EXERCISE DIRECTIONS: Your task is to gather the lines below that hold the string "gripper".

COLLECTED DATA:
^^^^^^^^^^^^^^^^

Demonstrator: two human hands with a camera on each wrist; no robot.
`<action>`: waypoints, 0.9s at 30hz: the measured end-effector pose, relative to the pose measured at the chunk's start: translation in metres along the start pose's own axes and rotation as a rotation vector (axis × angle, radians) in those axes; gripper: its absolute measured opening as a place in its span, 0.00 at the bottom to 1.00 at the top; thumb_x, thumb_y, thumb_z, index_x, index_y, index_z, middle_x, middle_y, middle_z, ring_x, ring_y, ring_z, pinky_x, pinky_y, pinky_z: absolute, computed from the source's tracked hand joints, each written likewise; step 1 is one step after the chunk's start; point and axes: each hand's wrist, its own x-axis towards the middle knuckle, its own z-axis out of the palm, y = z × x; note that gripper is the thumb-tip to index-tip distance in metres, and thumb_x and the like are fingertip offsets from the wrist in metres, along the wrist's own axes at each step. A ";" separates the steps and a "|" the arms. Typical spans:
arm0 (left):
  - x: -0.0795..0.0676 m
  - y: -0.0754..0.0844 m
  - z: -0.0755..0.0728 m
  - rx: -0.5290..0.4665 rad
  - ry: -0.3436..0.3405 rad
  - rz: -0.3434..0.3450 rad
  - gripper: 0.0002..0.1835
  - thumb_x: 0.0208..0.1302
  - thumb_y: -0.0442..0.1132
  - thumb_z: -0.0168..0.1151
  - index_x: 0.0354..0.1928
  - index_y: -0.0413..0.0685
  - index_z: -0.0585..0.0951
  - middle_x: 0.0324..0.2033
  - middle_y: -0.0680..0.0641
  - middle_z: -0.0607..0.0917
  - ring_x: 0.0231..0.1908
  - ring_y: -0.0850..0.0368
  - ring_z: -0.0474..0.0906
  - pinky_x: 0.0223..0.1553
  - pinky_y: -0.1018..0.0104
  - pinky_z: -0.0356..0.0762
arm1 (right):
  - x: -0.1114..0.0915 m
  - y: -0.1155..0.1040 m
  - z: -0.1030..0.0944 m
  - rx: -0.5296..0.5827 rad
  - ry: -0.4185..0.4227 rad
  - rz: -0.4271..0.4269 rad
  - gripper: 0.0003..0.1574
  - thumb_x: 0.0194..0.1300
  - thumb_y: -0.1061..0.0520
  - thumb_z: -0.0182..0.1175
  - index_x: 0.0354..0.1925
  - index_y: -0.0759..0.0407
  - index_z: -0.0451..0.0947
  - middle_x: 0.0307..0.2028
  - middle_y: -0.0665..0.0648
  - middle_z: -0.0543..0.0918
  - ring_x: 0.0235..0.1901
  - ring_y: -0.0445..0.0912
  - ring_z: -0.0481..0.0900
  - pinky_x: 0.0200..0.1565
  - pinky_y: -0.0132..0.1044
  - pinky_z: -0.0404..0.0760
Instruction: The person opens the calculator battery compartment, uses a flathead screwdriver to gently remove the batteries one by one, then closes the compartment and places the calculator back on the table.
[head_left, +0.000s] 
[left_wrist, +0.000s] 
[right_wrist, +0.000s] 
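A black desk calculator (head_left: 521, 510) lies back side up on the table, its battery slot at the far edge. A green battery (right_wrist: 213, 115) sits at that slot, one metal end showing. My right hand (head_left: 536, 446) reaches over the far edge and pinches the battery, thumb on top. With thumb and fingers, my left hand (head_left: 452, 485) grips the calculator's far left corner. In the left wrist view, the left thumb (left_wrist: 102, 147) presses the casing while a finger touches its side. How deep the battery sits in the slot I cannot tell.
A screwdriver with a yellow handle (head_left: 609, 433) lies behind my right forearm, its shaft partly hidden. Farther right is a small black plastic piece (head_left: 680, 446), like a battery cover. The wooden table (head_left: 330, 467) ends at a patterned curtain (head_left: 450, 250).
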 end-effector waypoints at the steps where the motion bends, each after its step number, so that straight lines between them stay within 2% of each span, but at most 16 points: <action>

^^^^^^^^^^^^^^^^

RESPONSE AREA:
`<action>`: waypoints, 0.9s at 30hz: the measured end-effector pose, relative to the pose measured at the chunk's start: translation in metres along the start pose's own axes and rotation as a rotation vector (axis × angle, radians) in those axes; gripper: its absolute measured opening as a place in its span, 0.00 at the bottom to 1.00 at the top; thumb_x, thumb_y, thumb_z, index_x, index_y, index_z, middle_x, middle_y, middle_z, ring_x, ring_y, ring_z, pinky_x, pinky_y, pinky_z: absolute, computed from the source's tracked hand joints, each written likewise; step 1 is one step after the chunk's start; point and axes: each hand's wrist, its own x-axis towards the middle knuckle, its own z-axis out of the palm, y = z × x; note that gripper is the thumb-tip to index-tip distance in metres, and thumb_x and the like are fingertip offsets from the wrist in metres, along the wrist's own axes at each step. A ";" separates the steps and a "|" the arms. Typical spans:
  - gripper: 0.0002..0.1835
  - gripper: 0.0003..0.1574

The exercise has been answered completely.